OBJECTIVE: To investigate the effects of prepubertal exposure to diethylstilbestrol (DES) on the testicular development and function of Sprague-Dawley (SD) rats.

METHODS: Ninety 21-day-old male SD rats were randomly and equally divided into 4 experimental groups (Da, Db, Dc and Dd), which were injected with DES dissolved in corn oil at the dose of 0.01, 0.1, 1.0 and 10.0 microg/(kg x d) from postnatal day (PND) 22 to 35, and a control group (C), which received vehicle only. The testicular development of all the rats was observed, and their testes were harvested in the stages of late puberty (PND 50), sexual maturity (PND 64) and adulthood (PND 130) respectively to determine the weight and histological features of the testis and examine the quality of the sperm in the epididymal cauda of the PND 130 rats.

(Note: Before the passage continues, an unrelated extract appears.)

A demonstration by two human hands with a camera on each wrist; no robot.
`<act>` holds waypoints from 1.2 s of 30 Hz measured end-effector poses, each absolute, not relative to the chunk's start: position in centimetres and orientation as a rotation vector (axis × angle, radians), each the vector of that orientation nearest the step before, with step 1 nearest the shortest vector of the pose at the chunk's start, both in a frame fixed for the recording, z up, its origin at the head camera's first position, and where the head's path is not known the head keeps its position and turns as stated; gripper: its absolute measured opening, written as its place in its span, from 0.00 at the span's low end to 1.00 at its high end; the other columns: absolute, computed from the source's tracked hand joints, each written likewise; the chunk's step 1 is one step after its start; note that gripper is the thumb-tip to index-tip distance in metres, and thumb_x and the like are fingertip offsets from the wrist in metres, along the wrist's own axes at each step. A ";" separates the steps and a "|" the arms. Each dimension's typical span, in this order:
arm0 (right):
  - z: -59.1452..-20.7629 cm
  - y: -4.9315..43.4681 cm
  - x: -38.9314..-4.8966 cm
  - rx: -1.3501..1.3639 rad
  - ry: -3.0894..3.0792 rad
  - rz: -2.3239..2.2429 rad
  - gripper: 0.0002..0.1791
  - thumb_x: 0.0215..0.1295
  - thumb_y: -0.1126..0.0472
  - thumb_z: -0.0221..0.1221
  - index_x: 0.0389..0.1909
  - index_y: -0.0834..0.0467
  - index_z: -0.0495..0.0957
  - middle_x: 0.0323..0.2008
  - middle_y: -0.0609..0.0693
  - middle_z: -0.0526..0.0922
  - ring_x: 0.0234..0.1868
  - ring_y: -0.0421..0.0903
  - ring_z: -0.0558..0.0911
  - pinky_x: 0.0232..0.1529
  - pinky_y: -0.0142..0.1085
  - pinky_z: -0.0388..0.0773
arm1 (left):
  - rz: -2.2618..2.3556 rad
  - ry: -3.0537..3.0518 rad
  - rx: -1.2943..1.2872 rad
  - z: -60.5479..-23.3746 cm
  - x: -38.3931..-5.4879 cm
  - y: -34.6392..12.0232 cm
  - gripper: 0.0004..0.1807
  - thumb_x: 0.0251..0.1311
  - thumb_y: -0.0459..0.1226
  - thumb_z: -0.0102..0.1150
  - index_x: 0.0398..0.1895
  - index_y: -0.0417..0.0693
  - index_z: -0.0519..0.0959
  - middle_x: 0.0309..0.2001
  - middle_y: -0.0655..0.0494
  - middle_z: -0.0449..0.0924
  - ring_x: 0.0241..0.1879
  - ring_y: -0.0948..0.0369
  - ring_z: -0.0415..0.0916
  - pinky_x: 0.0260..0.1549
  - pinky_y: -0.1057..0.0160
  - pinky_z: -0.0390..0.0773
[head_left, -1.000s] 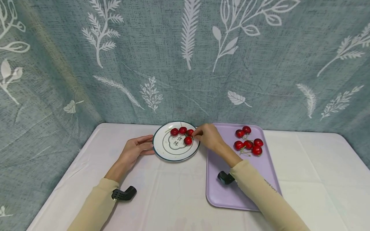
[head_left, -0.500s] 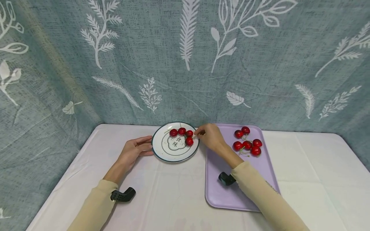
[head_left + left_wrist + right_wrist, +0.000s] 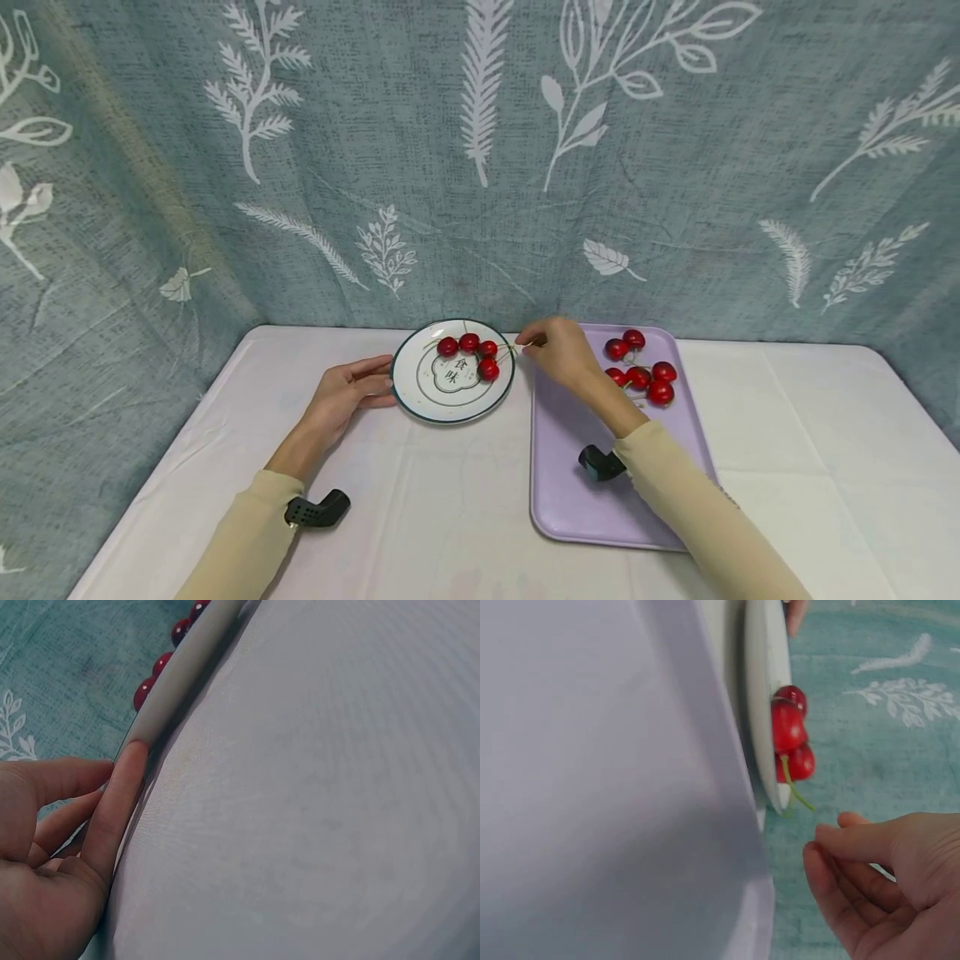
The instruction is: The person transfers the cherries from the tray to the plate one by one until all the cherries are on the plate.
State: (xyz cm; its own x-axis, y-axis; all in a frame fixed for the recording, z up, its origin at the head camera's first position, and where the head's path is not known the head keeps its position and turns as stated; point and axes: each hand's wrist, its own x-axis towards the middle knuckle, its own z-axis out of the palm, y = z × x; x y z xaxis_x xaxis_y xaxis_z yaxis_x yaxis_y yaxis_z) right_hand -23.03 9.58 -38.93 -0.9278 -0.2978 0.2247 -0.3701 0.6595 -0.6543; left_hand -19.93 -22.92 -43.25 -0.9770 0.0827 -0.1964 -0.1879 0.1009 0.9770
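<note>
My left hand (image 3: 341, 396) rests at the left rim of a white plate (image 3: 431, 400) with a dark blue edge. In the left wrist view, the thumb (image 3: 120, 810) lies along the plate's outer wall, other fingertips close beside the rim. Several red cherries (image 3: 488, 369) with stems sit on the plate's back and right part. Just right of the plate, my right hand (image 3: 558, 350) is over the tray's back left corner, thumb and forefinger tips close together. The right wrist view shows a green stem (image 3: 796, 787) ending short of these fingertips, with nothing held between them.
A lilac tray (image 3: 577, 508) stands right of the plate, with several more cherries (image 3: 661, 393) in its back right part. A white cloth (image 3: 450, 517) covers the table. Behind hangs a blue-green curtain (image 3: 420, 150) with white leaf prints.
My right hand has let go of a cherry's stem and drawn back to the right. That cherry stays on the plate with the others. The left hand keeps its place at the rim.
</note>
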 end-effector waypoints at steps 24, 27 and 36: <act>-34.8 21.3 -21.9 0.285 -2.848 1.282 0.16 0.69 0.61 0.59 0.50 0.68 0.82 0.44 0.63 0.85 0.43 0.56 0.84 0.44 0.47 0.85 | 2.002 2.149 -0.107 -43.1 -19.8 -22.4 0.29 0.65 0.24 0.51 0.70 0.30 0.62 0.66 0.31 0.64 0.41 0.63 0.83 0.45 0.62 0.86; -34.8 23.1 -21.3 0.229 -2.865 1.277 0.18 0.70 0.59 0.59 0.51 0.70 0.81 0.44 0.64 0.85 0.43 0.58 0.85 0.46 0.51 0.85 | 2.001 2.160 -0.099 -43.1 -19.9 -22.5 0.29 0.65 0.25 0.52 0.70 0.30 0.62 0.66 0.31 0.64 0.41 0.63 0.83 0.45 0.62 0.86; -35.8 27.0 -20.0 0.078 -2.999 1.283 0.21 0.69 0.58 0.59 0.49 0.75 0.80 0.39 0.64 0.86 0.36 0.52 0.87 0.46 0.49 0.86 | 2.000 2.172 -0.090 -43.2 -19.9 -22.5 0.29 0.65 0.24 0.52 0.70 0.31 0.63 0.66 0.31 0.65 0.42 0.64 0.83 0.45 0.62 0.86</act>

RESULTS: The testis descent in the C, Da, Db, Dc and Dd groups occurred on PND 26.17 +/- 1.94, 26.83 +/- 1.47, 28.68 +/- 1.03, 33.50 +/- 1.87 and 41.50 +/- 2.74 respectively, significantly delayed in the Db, Dc and Dd groups compared with the C group (P < 0.05 or P < 0.01). On PND 50, the unilateral testis weights in the C, Da, Db, Dc and Dd groups were (1.38 +/- 0.01) g, (1.38 +/- 0.12) g, (1.30 +/- 0.14) g, (0.86 +/- 0.18) g and (0.73 +/- 0.27) g respectively, significantly less in the Dc and Dd groups than in the C group (P < 0.01). Compared with the C group, there was a slight decrease in the number of the cells in the epithelia of a few seminiferous tubules in the Db group on PND 50, maldevelopment of seminiferous tubules, reduced cell number in seminiferous epithelia, blocked spermatogenesis and aplasia of Leydig cells in the Dc and Dd groups in a dose-dependent manner. On PND 64, the unilateral testis weights in the C, Da, Db, Dc and Dd groups were (1.60 +/- 0. 06) g, (1.62 +/- 0.11) g, (1.58 +/- 0.08) g, (1.47 +/- 0.10) g and (0.99 +/- 0.37) g respectively, significantly less in the Dc and Dd groups than in the C group (P < 0.05 or P < 0.01), and the histological alteration of the testis in the Dc and Dd groups was similar to or less than that on PND 50. On PND 130, no statistic difference was observed either in unilateral testis weight or in the histological features of the testis between any experimental group and the control (P > 0.05). The sperm concentration in the epididymal cauda in the C, Da, Db, Dc and Dd groups were (73.00 +/- 16.90) x 10(6)/ml, (68.00 +/- 19.67) x 10(6)/ml, (68.67 +/- 12.15) x 10(6)/ml, (35.17 +/- 15.64) x 10(6)/ml and (19.13 +/- 5.17) x 10(6)/ml, significantly lower in the Dc and Dd groups than in the C group (P < 0.01). There was a significant decrease in sperm motility in the Dd group (P < 0.01), the percentage of grade a sperm in the Db, Dc and Dd groups (P < 0.05) and the percentage of grade b sperm in the Dd group (P < 0.01).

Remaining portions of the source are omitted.